◆ **Your instructions**
Take the lines below from the one with "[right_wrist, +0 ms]" through the one with "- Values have" and print only them, exactly. Don't print the pictures.

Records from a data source
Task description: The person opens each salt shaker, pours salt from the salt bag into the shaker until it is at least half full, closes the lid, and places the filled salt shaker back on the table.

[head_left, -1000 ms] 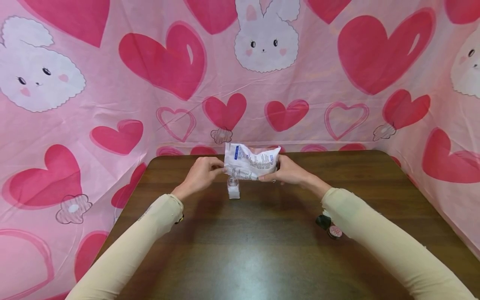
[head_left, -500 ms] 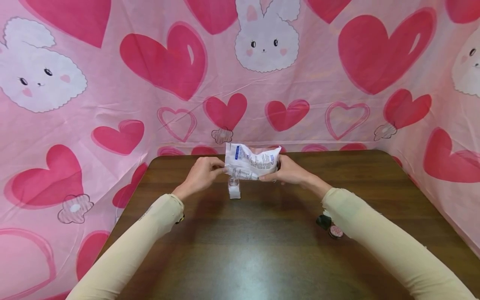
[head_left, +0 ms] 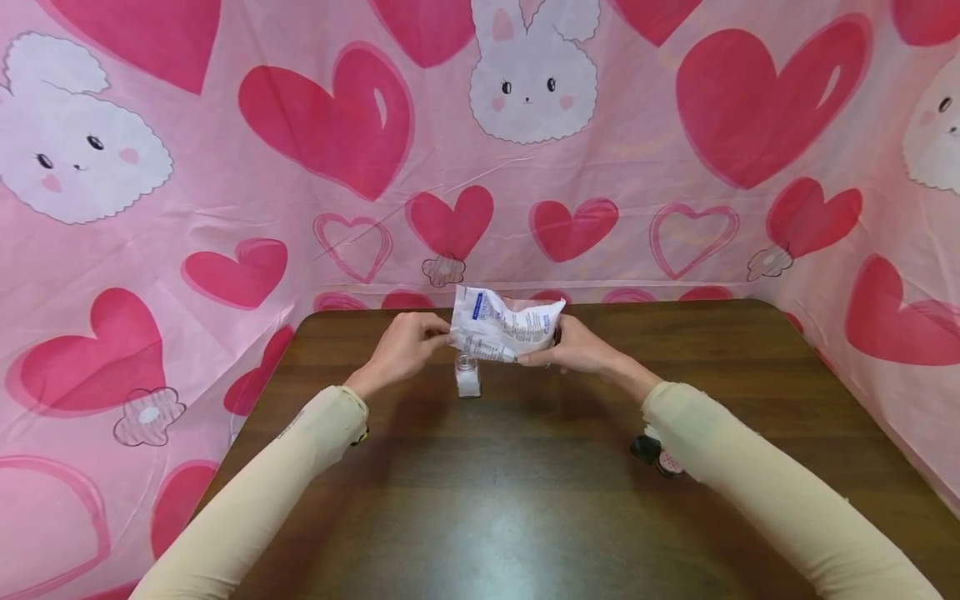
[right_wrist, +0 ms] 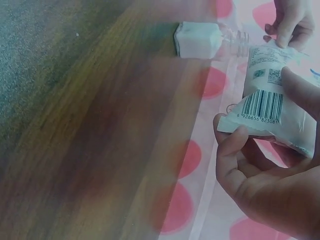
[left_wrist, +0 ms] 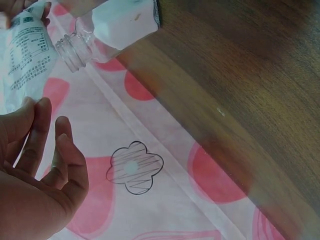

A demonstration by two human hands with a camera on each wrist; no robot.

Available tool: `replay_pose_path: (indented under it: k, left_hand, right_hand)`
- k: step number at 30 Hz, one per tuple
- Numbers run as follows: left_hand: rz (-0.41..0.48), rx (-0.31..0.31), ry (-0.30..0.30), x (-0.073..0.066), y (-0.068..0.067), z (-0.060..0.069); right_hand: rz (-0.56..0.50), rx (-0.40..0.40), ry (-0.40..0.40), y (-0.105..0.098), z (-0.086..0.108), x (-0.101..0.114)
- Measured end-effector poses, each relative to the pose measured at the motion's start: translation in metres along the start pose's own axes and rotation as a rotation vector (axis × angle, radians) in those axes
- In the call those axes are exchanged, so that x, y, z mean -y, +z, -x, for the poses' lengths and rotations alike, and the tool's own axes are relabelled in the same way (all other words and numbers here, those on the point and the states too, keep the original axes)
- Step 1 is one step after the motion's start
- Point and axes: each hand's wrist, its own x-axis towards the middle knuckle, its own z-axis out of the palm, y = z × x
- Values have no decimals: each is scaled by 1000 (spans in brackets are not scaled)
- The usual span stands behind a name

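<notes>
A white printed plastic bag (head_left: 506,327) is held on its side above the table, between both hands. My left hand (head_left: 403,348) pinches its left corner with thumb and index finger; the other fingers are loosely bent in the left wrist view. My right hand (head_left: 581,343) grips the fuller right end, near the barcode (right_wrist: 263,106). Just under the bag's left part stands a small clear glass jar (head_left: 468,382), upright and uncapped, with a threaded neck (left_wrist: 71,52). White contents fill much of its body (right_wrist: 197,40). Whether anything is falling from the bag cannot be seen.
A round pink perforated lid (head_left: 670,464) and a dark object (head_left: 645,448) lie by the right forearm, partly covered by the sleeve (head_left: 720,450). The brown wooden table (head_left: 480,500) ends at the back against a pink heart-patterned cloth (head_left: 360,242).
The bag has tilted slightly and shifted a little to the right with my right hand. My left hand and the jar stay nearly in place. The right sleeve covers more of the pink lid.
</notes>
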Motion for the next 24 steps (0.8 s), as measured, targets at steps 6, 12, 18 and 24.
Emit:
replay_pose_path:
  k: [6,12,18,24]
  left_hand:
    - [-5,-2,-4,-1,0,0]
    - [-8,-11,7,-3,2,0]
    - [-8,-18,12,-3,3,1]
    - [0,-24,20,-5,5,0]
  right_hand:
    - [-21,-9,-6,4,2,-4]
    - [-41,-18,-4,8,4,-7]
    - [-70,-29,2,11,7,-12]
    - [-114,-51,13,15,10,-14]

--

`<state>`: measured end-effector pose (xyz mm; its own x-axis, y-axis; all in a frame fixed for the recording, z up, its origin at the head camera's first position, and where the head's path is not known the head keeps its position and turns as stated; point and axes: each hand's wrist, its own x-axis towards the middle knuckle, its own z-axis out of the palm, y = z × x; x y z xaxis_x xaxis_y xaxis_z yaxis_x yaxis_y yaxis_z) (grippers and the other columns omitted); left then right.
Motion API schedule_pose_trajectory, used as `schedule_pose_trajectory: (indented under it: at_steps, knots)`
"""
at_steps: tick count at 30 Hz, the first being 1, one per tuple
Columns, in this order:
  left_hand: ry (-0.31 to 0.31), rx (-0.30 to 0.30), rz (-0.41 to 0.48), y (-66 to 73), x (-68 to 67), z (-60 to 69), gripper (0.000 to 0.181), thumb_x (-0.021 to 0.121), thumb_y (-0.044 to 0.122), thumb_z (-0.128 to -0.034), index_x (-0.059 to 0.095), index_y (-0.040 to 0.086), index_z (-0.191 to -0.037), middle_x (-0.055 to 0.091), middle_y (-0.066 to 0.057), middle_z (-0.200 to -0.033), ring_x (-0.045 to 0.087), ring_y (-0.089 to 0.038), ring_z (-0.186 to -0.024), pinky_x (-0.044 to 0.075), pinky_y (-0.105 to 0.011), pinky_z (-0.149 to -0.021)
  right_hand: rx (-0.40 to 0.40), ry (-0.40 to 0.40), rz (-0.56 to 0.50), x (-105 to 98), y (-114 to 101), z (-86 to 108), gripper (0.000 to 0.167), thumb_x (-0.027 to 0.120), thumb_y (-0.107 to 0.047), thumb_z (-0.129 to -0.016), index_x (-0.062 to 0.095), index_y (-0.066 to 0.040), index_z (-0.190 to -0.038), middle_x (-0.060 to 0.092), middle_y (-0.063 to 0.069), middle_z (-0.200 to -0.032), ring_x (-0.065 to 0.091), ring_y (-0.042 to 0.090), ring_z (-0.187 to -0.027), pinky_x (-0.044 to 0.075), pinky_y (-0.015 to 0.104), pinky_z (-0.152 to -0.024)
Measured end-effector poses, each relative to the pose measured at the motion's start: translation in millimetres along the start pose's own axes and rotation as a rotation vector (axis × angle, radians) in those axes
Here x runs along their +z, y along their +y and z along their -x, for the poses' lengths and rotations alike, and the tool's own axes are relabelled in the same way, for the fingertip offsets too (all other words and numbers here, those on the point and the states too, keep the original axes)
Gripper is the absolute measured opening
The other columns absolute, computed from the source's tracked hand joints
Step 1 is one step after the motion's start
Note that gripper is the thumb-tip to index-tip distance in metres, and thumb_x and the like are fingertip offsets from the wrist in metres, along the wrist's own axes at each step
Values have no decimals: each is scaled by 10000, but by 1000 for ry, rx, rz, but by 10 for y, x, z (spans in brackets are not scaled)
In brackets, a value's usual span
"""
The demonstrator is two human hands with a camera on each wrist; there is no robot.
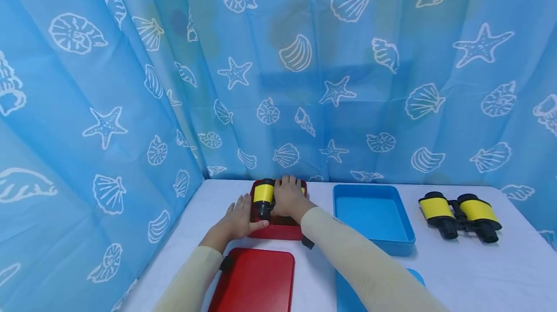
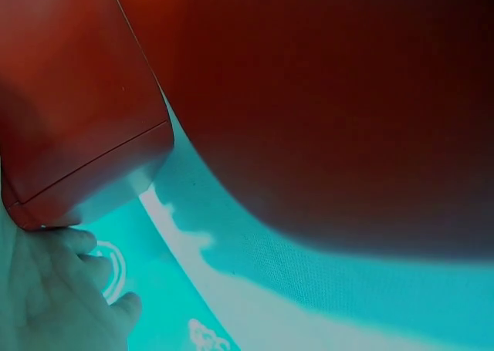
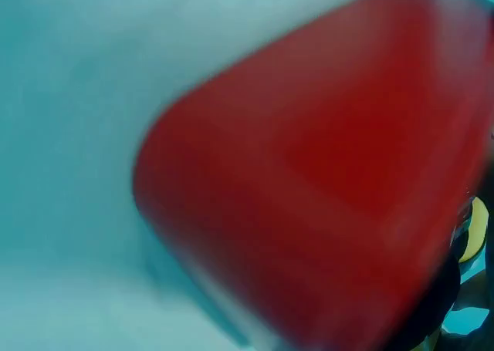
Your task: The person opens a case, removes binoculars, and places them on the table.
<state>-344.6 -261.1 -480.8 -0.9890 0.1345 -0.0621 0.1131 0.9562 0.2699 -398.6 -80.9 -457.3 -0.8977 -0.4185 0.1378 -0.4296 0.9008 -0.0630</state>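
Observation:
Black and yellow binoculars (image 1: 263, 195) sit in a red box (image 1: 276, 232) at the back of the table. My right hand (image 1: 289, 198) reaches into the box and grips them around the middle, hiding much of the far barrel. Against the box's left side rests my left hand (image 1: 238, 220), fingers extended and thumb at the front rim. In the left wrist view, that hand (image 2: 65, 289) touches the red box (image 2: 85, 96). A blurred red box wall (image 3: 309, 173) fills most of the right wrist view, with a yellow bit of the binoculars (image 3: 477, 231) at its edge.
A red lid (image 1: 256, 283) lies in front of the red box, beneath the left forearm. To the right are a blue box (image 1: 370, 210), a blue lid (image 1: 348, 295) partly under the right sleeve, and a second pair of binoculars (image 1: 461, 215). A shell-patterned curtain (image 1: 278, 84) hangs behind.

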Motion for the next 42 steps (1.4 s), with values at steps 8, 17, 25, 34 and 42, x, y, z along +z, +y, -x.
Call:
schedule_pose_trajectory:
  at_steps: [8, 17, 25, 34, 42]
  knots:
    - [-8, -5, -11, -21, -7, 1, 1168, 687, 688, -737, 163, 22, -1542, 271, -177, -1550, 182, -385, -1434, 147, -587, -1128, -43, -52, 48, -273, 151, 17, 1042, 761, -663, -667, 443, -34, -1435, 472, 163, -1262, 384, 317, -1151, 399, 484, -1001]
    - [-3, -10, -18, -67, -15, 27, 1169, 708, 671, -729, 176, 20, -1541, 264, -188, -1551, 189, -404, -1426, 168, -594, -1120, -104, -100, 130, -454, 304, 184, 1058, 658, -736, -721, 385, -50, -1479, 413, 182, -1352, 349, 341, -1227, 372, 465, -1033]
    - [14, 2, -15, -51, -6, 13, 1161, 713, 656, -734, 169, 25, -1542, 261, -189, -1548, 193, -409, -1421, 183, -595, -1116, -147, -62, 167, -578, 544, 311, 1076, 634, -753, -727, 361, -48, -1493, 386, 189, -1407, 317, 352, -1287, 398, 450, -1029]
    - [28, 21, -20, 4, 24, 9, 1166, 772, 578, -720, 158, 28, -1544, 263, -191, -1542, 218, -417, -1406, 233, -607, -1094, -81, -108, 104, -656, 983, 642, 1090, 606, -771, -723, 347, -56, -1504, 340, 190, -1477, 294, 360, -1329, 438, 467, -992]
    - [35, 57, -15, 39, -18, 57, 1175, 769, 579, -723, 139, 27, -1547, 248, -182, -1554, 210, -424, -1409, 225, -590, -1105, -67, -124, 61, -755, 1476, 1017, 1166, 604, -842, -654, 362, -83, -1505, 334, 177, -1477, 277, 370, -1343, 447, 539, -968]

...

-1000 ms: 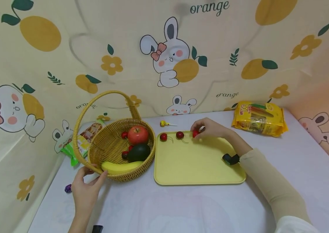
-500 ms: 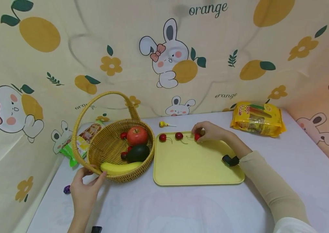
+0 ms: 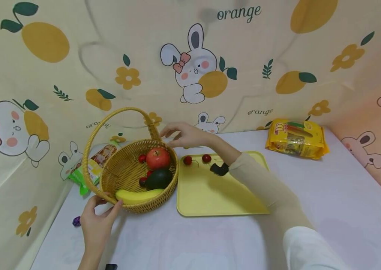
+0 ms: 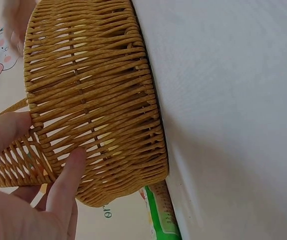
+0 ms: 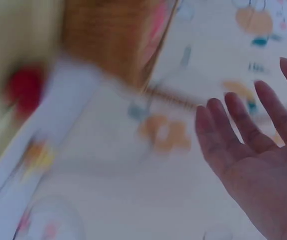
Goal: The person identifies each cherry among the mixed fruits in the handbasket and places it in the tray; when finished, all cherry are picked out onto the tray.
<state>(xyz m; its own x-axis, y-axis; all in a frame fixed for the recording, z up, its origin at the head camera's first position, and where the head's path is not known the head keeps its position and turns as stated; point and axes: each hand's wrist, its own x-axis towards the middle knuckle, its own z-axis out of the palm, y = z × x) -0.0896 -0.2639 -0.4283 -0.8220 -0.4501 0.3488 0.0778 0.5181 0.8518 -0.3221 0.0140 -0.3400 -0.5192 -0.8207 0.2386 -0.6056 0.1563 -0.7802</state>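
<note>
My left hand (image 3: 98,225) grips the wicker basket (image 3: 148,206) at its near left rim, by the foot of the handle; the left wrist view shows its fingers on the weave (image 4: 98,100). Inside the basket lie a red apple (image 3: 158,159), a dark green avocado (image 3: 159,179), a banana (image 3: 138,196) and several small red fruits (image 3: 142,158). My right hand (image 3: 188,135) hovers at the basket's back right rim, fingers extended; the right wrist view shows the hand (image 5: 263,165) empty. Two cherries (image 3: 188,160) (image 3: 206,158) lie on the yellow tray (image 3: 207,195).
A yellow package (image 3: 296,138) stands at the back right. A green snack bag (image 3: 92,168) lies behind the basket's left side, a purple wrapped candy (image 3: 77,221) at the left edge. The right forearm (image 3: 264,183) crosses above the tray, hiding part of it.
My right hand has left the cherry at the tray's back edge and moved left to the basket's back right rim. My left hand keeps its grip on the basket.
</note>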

◆ **Result below**
[right_wrist, +0 ms] 
[left_wrist, +0 ms] 

A demonstration by two human hands with a camera on each wrist; no robot.

Available tool: `replay_pose_path: (indented under it: k, left_hand, right_hand)`
- k: step number at 30 Hz, one per tuple
- Numbers run as follows: left_hand: rz (-0.41..0.48), rx (-0.31..0.31), ry (-0.30..0.30), x (-0.073..0.066), y (-0.068..0.067), z (-0.060..0.069); right_hand: rz (-0.56..0.50), rx (-0.40..0.40), ry (-0.40..0.40), y (-0.105..0.098), z (-0.086..0.108), x (-0.101..0.114)
- Measured end-effector poses, each relative to the pose measured at the motion's start: translation in metres along the start pose's own axes and rotation as a rotation vector (axis × angle, radians) in those axes
- In the call those axes are exchanged, so that x, y, z mean -y, +z, -x, for the poses' lengths and rotations alike, and the tool's own axes are relabelled in the same way (all other words and numbers here, those on the point and the states too, keep the original axes)
- Step 1 is one step after the motion's start
- Point and axes: each hand's wrist, its own x-axis towards the middle knuckle, its own z-axis out of the palm, y = z × x
- Values have no decimals: each is scaled by 1000 (spans in brackets are not scaled)

This exercise has nothing further to it.